La main de la petite femme se posait, timide, sur son épaule. Adamsberg se retourna.

— Cette nuit-là, dit-elle lentement, Lina a vu passer l’Armée furieuse.

— Qui ?

— L’Armée furieuse, répéta la femme à voix basse. Et Herbier y était. Et il criait. Et trois autres aussi.

— C’est une association ? Quelque chose autour de la chasse ?

Mme Vendermot regarda Adamsberg, incrédule.

— L’Armée furieuse, dit-elle à nouveau tout bas. La Grande Chasse. Vous ne connaissez pas ?

— Non, dit Adamsberg en soutenant son regard stupéfait. Revenez une autre fois, vous m’expliquerez cela.

— Mais vous ne connaissez même pas son nom ? La Mesnie Hellequin ? chuchota-t-elle.

— Je suis désolé, répéta Adamsberg en revenant avec elle dans son bureau. Veyrenc, l’armée curieuse, vous connaissez cette bande ? demanda-t-il tout en empochant ses clefs et son portable.

— Furieuse, corrigea la femme.

— Oui. La fille de Mme Vendermot a vu le disparu avec elle.

— Et d’autres, insista la femme. Jean Glayeux et Michel Mortembot. Mais ma fille n’a pas reconnu le quatrième.

Un air de surprise intense passa sur le visage de Veyrenc, qui sourit ensuite légèrement, relevant sa lèvre. Comme un homme à qui on apporte un cadeau très inattendu.

— Votre fille l’a vraiment vue ? demanda-t-il.

— Bien sûr.

— Où cela ?

— Là où elle passe chez nous. Sur le chemin de Bonneval, dans la forêt d’Alance. Elle a toujours passé là.

— C’est en face de chez elle ?

— Non, on est à plus de trois kilomètres.

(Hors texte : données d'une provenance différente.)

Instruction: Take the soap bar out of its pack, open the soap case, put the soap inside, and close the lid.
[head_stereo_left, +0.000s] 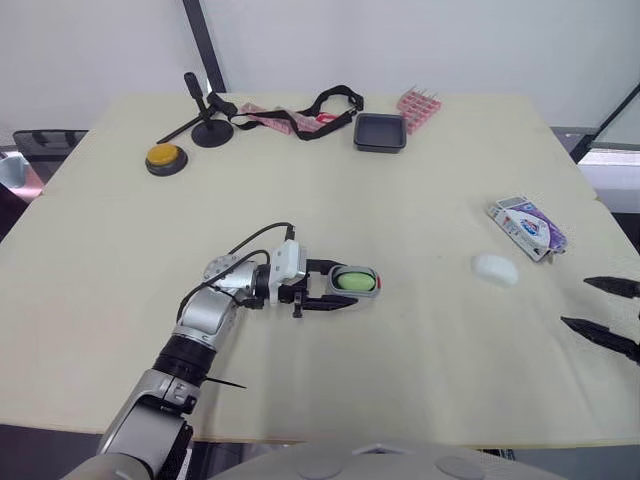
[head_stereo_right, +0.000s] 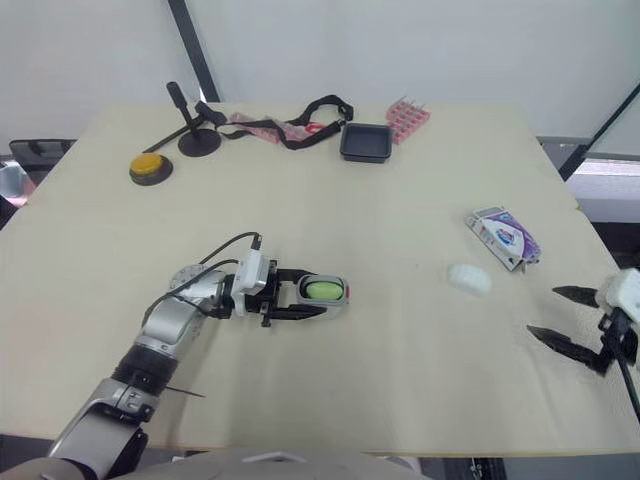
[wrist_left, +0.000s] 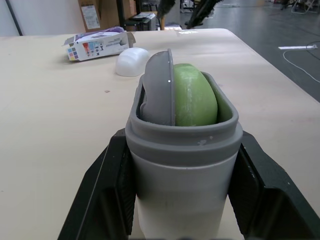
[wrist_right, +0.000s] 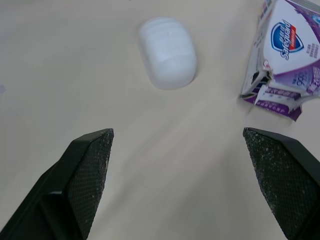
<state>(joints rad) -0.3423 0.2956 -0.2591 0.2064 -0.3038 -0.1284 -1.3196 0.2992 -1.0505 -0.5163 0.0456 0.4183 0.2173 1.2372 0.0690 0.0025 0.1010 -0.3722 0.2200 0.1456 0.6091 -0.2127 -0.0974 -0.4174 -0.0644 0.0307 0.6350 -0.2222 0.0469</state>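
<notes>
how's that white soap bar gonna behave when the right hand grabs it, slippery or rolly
The soap bar looks smooth and rounded, so it may slip from a pinch. It lies flat on the table, so rolling seems unlikely, though a push would probably slide it. Probably stiff, not floppy.

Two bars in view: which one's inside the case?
The green oval bar, inside the grey plastic soap case held by the left gripper. The white oval bar lies bare on the table near the purple-and-white pack.
</notes>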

— Elle était allée la voir ?

— Non, surtout pas. Lina est une fille très raisonnable, très sensée. Elle y était, c’est tout.

— La nuit ?

— C’est toujours la nuit qu’elle passe.

Adamsberg entraînait la petite femme hors du bureau, lui demandant de revenir le lendemain ou de lui téléphoner une prochaine fois, quand tout cela serait plus clair dans son esprit. Veyrenc le retint discrètement, mâchonnant un stylo.

— Jean-Baptiste, demanda-t-il, vraiment, tu n’as jamais entendu parler de ça ? De l’Armée furieuse ?

Adamsberg secoua la tête, coiffant rapidement ses cheveux avec ses doigts.

— Alors questionne Danglard, insista Veyrenc. Ça l’intéressera beaucoup.

— Pourquoi ?

— Parce que, pour ce que j’en sais, c’est l’annonce d’une secousse. Peut-être d’une sacrée secousse.

Veyrenc eut à nouveau un léger sourire et, comme soudain décidé par l’intrusion de cette Armée furieuse, il signa.